__What you will do__
Every line containing the word "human" is to be copied from the data below.

---*---

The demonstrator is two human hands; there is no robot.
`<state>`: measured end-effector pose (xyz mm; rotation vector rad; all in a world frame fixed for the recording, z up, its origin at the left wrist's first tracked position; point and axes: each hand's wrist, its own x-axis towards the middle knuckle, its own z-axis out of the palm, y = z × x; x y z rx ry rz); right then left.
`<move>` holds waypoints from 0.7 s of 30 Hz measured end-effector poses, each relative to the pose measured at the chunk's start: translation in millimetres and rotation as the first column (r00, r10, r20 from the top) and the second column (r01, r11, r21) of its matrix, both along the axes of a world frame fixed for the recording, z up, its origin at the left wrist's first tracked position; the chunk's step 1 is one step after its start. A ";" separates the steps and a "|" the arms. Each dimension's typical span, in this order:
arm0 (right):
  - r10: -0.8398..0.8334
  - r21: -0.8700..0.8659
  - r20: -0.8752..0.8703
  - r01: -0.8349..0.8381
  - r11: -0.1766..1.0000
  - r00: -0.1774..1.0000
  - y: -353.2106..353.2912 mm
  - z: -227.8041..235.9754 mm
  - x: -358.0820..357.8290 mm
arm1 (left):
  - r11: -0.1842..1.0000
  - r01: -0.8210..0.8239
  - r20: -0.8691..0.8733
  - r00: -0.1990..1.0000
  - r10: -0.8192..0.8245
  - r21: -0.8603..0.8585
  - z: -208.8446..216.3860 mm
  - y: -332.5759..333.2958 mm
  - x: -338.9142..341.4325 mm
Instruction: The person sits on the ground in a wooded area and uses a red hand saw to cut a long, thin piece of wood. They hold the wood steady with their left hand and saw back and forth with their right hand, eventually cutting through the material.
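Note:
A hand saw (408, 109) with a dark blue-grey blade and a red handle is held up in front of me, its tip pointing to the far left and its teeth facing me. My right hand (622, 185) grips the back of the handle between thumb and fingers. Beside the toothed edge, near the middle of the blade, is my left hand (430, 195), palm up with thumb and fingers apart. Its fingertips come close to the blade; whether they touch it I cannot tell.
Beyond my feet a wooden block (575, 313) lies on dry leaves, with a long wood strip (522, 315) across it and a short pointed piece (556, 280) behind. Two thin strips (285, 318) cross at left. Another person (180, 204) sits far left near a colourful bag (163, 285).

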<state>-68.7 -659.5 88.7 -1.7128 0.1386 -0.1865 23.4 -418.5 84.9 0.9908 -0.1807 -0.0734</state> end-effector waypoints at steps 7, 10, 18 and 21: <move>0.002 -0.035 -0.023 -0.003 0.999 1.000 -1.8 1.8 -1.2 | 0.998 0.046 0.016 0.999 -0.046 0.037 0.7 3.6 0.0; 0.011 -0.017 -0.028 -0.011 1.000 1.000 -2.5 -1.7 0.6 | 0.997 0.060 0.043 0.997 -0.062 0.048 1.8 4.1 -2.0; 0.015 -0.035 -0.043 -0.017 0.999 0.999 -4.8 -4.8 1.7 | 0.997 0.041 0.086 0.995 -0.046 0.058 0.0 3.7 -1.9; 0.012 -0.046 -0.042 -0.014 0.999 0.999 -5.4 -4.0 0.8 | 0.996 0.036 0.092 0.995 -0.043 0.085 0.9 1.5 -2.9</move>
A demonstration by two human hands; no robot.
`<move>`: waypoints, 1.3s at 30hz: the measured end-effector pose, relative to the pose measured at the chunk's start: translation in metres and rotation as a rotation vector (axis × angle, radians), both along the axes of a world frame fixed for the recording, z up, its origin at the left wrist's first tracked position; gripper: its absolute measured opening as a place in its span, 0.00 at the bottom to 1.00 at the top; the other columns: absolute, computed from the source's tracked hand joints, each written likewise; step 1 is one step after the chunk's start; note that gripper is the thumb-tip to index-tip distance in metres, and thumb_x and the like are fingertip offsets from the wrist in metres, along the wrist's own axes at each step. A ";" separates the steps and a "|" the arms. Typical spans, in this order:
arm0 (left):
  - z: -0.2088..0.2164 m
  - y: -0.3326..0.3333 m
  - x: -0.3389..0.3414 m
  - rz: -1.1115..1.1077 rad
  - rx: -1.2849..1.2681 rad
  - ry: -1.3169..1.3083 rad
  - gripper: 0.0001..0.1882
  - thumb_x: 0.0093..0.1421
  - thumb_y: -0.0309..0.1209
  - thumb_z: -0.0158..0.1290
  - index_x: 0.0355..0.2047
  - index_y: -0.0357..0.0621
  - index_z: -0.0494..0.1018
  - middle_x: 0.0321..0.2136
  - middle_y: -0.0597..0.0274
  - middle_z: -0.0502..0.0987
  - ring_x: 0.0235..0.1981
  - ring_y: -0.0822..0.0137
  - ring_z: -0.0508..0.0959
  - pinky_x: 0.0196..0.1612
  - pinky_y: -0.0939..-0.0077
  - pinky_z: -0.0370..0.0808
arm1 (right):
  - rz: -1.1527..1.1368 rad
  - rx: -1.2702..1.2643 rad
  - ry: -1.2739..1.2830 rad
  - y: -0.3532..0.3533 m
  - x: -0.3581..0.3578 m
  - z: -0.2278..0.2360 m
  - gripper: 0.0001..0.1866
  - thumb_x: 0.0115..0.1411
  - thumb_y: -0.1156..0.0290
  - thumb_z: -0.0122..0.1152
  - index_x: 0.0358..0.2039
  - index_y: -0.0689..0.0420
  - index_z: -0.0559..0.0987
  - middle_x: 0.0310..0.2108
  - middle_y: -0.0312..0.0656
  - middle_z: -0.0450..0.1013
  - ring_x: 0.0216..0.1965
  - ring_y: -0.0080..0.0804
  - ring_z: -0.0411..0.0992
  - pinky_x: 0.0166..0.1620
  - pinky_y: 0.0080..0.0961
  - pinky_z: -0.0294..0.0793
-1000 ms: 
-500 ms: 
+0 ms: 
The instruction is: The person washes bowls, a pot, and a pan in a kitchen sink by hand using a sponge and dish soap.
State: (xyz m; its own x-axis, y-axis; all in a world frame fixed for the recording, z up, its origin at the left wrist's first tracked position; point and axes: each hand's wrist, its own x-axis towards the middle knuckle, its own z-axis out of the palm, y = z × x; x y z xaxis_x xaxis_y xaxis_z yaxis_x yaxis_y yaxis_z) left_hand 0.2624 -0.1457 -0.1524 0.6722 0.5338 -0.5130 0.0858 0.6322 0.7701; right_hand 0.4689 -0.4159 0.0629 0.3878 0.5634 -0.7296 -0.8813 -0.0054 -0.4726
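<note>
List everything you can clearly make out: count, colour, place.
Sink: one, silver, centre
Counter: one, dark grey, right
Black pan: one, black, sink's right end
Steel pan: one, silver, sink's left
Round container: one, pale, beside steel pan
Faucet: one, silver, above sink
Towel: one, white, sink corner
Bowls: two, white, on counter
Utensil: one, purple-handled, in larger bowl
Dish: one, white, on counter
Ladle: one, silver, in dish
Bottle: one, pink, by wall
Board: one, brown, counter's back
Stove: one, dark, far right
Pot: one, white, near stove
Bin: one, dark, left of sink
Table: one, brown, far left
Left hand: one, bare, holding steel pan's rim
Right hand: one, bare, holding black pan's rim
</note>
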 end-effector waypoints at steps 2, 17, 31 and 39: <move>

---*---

__Task answer__
The demonstrator is two human hands; there is no robot.
A demonstration by two human hands; no robot.

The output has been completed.